3月12日、神奈川県立川和高校(横浜市)で、世界の国々の栄養問題を解決に導くために、SDGsの観点から微細藻類ユーグレナを使った新商品を英語で提案するという授業が開催されました。
川和高校のこの取り組みはプロジェクト学習の一環です。プロジェクト型学習(別名:課題解決型学習)とは、特定の科目を勉強するのではなく、プロジェクトや目標達成のために取り組む学習方法のこと。結果よりも目標実現へ向けた努力する過程を大事にする教育法で、近年、多くの教育機関で導入されています。
この日は、2年生の各クラスの選抜、全8チームが英語でプレゼンテーションを実施しました。

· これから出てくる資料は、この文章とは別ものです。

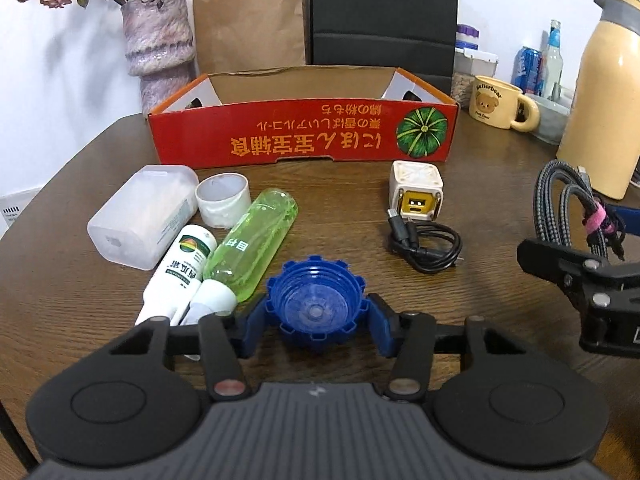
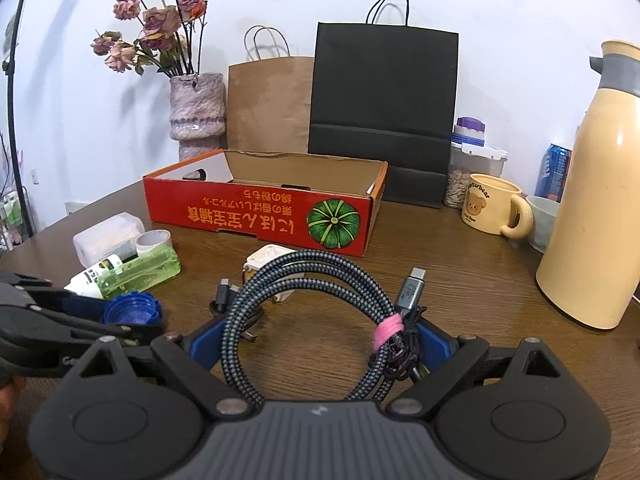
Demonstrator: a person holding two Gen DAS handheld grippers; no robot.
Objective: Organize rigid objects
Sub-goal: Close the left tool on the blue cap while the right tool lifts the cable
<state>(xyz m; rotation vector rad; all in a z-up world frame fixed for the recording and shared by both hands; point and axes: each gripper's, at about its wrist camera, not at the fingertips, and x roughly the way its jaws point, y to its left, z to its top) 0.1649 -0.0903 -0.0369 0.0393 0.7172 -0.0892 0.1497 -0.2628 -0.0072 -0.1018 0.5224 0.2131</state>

No.1に選ばれたチームは?
■コラボのきっかけは「英語の教科書」
今回のプロジェクト学習の発案者は川和高校の英語科教諭・福田理奈さん。高校のある横浜市には、ユーグレナ社のバイオジェット・ディーゼル燃料製造実証プラントがあり、またそこで製造されたバイオ燃料を使ったバスが横浜市内を走っていることから、もともとユーグレナ社のことを身近に感じていたそうです。そんな中、2年生の英語の教科書(※)に、ユーグレナ社の創業ストーリーやバングラデシュの栄養問題を解決に導く「ユーグレナGENKIプログラム」が載っていたことがきっかけで、より関心が高まったといいます。
また、川和高校では、普段からSDGsに関する学習に力を入れていて、今回、「社会の課題解決に繋がるようなプロジェクト型学習を実施したい」とユーグレナ社に提案があり、コラボ授業が実現しました。
■栄養問題を解決に導くような新商品を!
生徒に与えられたミッションは、途上国の栄養失調に苦しむ人々や栄養問題を抱える人々を救うための新たなユーグレナ入り商品を考え、ユーグレナ社に英語で提案すること。「GENKIプログラム」のユーグレナ入りクッキーのような食品の考案です。支援しようとする地域の現状を調べ、栄養面、味、食べやすさ、コストなどさまざまな点を考慮して新しい企画を考えました。
■地域の現状に寄り添った発想力豊かな提案の数々
3月12日、いよいよプレゼン本番。各クラス代表の全8チームが、審査員となるユーグレナ社の担当者の前で発表します。そのうち1人は偶然にも川和高校の卒業生!コロナ禍ということもあり、プレゼンするチームだけが審査員のいる図書室に集まり、他の生徒たちはオンライン配信される様子を各教室から見守りました。
新しい商品を考案するのに特にこだわった点は、支援しようとする地域の「現状と食文化に合う」食品にしたこと。いくら栄養価が高くて良い食品でも、現地の食文化に合わなければ、日常的に食べてもらえない可能性があるからです。栄養改善を目指すためには重要なポイントです。
各チームで支援したいと思う国の経済状況や生活環境に合わせた商品案が発表されました。商品名や見た目へのこだわりだけでなく、相手に寄り添った良い案ばかりでした。
■No.1はトレンドとビジネスの両方を取り入れた持続性のある提案に
いよいよ結果発表です。ベスト商品は・・・インドネシアを支援しようと考案された食品、ケチャップにユーグレナを混ぜた調味料『ケチャグレナ・マニス』に決定!商品案はもちろん、テレビショッピング風のプレゼンも好評でした。
考案したチームはインドネシアの食文化が欧米化していることに着目。現地では「ケチャップ・マニス」という甘い調味料ソースが流行っていることを突き止めました。普段使っている調味料にユーグレナを混ぜれば、手軽に栄養補給できるのではないかと考えたということです。
どのチームも単純に栄養問題の解決だけでなく、廃棄物の少ないパッケージの使用や雇用を生み出すシステムの導入などサステナブルな商品提案ばかり。その中でも、地域の経済力・特性を考慮しつつ、ビジネスとしても成り立つことで、持続可能な提案を出したチームがNo.1に選ばれました。
選ばれたチームの生徒は、「どの国を支援しようかと色んな国の状況を調べていく中で、SDGsで掲げられている目標が私たちにも密接に関わっていることが分かりました。支援と言っても、貧困問題を解決するのか、栄養問題を解決するのかで方法が変わります。物事を多角的にとらえて考えるいい機会になりました。」と話していました。
※川和高校で採用している英語の教科書は 「啓林館 改訂版 ELEMENT コミュニケーション英語 Ⅱ」。
ユーグレナ社については「Lesson 10 Euglena」に記載。